Pelzer Alexandre E, Bektic Jasmin, Akkad Thomas, Ongarello Stefano, Schaefer Georg, Schwentner Christian, Frauscher Ferdinand, Bartsch Georg, Horninger Wolfgang
Department of Urology, Medical University Innsbruck and Institute of Analytical Chemistry and Radiochemistry, Innsbruck, Austria.
J Urol. 2007 Jul;178(1):93-7; discussion 97. doi: 10.1016/j.juro.2007.03.021. Epub 2007 May 11.
Since the implementation of widespread serum total prostate specific antigen based screening, the risk of prostate cancer over diagnosis has become a concern. We evaluated the amount of possible over and under diagnosis of prostate cancer in an asymptomatic screening population with a total prostate specific antigen of 2.0 to 3.9 (lower range) and 4.0 to 10.0 ng/ml (higher range).
A total of 680 patients with prostate cancer were included. Possible over diagnosis was defined as Gleason score less than 7, pathological stage pT2a and negative surgical margins. Under diagnosis was defined as pathological stage pT3 or greater, or positive surgical margins. Furthermore, insignificant tumors according to the Epstein criteria were evaluated in a small subset of patients for whom cancer volume information was available.

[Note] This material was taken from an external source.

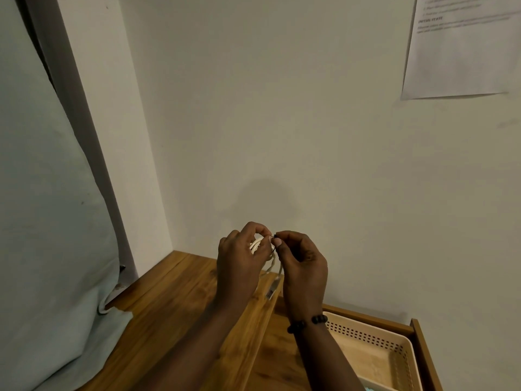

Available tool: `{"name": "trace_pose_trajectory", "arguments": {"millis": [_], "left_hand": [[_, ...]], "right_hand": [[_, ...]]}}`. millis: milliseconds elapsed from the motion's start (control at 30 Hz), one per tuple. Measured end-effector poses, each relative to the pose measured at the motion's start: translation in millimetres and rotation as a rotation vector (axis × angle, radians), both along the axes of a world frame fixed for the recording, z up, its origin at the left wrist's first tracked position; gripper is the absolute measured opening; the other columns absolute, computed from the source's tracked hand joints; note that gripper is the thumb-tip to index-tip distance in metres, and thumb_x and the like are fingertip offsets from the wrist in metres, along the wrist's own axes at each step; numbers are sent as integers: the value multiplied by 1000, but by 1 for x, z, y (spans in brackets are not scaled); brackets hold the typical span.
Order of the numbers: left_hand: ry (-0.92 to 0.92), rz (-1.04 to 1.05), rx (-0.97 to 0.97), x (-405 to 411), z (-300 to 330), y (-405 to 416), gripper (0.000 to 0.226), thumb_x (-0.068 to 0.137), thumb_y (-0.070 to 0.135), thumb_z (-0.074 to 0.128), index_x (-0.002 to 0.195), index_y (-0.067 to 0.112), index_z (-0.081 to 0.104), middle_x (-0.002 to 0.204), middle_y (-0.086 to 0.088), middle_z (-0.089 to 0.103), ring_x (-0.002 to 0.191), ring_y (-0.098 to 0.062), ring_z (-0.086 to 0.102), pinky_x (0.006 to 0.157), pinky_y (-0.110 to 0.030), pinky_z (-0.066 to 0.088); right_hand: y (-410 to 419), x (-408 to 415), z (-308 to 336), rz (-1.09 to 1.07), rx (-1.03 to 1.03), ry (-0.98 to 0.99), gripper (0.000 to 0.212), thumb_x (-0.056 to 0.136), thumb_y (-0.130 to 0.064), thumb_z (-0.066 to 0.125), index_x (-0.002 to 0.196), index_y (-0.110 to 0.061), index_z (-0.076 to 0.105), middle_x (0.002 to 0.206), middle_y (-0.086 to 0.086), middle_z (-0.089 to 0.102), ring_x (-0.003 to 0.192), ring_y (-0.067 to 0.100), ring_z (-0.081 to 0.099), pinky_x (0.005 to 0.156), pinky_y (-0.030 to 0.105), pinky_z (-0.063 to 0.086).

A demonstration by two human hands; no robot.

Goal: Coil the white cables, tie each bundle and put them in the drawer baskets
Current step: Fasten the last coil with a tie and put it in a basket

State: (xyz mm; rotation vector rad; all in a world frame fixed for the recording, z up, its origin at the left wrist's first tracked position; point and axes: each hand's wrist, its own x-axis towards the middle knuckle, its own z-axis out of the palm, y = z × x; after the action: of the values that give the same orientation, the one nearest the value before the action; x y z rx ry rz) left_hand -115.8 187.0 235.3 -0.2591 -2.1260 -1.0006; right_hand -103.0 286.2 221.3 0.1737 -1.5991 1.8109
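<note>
My left hand (242,261) grips a coiled white cable (256,244) in front of the wall, above the wooden top. A thin black tie (273,237) runs around the coil, and my right hand (303,266) pinches its end between thumb and forefinger. The cable's loose end with its plug (272,290) hangs down between my hands. Most of the coil is hidden behind my left fingers. A beige perforated basket (366,333) sits in the open drawer at the lower right.
The wooden cabinet top (174,300) lies below my hands, with the open wooden drawer (423,351) to its right. A pale cloth (50,249) hangs at the left. A printed sheet (462,46) is stuck to the wall, upper right.
</note>
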Motion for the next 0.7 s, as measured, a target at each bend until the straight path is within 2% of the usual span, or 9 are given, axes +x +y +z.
{"name": "trace_pose_trajectory", "arguments": {"millis": [100, 267, 400, 500, 600, 700], "left_hand": [[6, -5, -6, -1, -1, -1, 17, 88, 31, 68, 104, 24, 65, 96, -3, 69, 90, -20, 60, 64, -33, 58], [-3, -33, -15, -3, -1, -5, 17, 90, 33, 65, 105, 25, 64, 96, -3, 67, 92, -20, 59, 64, -34, 58], [-38, -92, -37, -6, -2, -11, 16, 91, 31, 64, 106, 26, 65, 99, -3, 67, 95, -19, 58, 66, -23, 54], [-82, -167, -19, -8, -3, -13, 16, 92, 37, 60, 105, 28, 65, 102, 2, 67, 99, -16, 59, 70, -21, 54], [-124, -273, 30, -8, -4, -15, 24, 91, 43, 57, 106, 27, 66, 102, 6, 69, 100, -15, 63, 78, -30, 59], [-165, -346, 64, -5, -4, -14, 20, 90, 37, 62, 105, 25, 67, 101, 8, 71, 96, -12, 66, 79, -29, 59]], "right_hand": [[2, -1, -1, 11, 21, -6, 13, 87, -8, 68, 97, -14, 73, 89, -8, 73, 86, 1, 67, 72, 9, 51], [9, -4, 2, 122, 70, -32, 9, 87, -11, 68, 96, -12, 70, 85, -2, 73, 81, 9, 69, 71, 16, 55], [18, -6, 6, 165, 157, -40, 10, 86, -16, 69, 96, -13, 72, 85, -1, 73, 79, 9, 69, 71, 19, 55], [22, -9, 6, 74, 272, -49, 8, 86, -22, 70, 92, -18, 72, 84, -8, 73, 81, 5, 67, 72, 15, 53], [26, -13, 6, -56, 467, -7, 10, 87, -12, 69, 90, -21, 69, 89, -9, 68, 85, 5, 61, 70, 10, 46], [28, -18, 8, -218, 697, 38, 20, 85, -3, 69, 94, -20, 68, 107, -1, 56, 100, 12, 44, 75, 10, 34]]}}
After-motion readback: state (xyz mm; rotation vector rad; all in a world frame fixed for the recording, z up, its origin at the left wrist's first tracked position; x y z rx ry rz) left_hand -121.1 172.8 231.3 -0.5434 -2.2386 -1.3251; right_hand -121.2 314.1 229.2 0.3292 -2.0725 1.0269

In the lower and higher total prostate specific antigen ranges there was an over diagnosis rate of 19.7% and 16.5%, and an under diagnosis rate of 18.9%* and 36.7%, respectively (p<0.05). In the prostate specific antigen range of 2.0 to 10.0 ng/ml combined the rates of over and under diagnosis were 17.6% and 30.3%, respectively. In addition, 8.7% of tumors with total prostate specific antigen 2.0 to 10.0 ng/ml met the Epstein criteria for insignificance.
These data show that the reported estimates of over diagnosis in the low total prostate specific antigen group are exaggerated in a screening population. Using our criteria prostate cancer under diagnosis occurs more frequently than over diagnosis in the total prostate specific antigen range of 4.0 to 10 ng/ml.
自从广泛开展基于血清总前列腺特异性抗原的筛查以来,前列腺癌过度诊断的风险已成为一个关注点。我们评估了在无症状筛查人群中,总前列腺特异性抗原为2.0至3.9(较低范围)和4.0至10.0 ng/ml(较高范围)时前列腺癌可能的过度诊断和漏诊情况。
共纳入680例前列腺癌患者。可能的过度诊断定义为Gleason评分小于7、病理分期pT2a且手术切缘阴性。漏诊定义为病理分期pT3或更高,或手术切缘阳性。此外,根据爱泼斯坦标准,对一小部分可获得癌体积信息的患者中的微小肿瘤进行了评估。
在较低和较高的总前列腺特异性抗原范围内,过度诊断率分别为19.7%和16.5%,漏诊率分别为18.9%*和36.7%(p<0.05)。在2.0至10.0 ng/ml的总前列腺特异性抗原范围内,过度诊断率和漏诊率分别为17.6%和30.3%。此外,总前列腺特异性抗原为2.0至10.0 ng/ml的肿瘤中有8.7%符合爱泼斯坦微小肿瘤标准。
这些数据表明,在筛查人群中,低总前列腺特异性抗原组中报道的过度诊断估计值被夸大了。根据我们的标准,在总前列腺癌在总前列腺特异性抗原为4.0至10 ng/ml的范围内,漏诊比过度诊断更常见。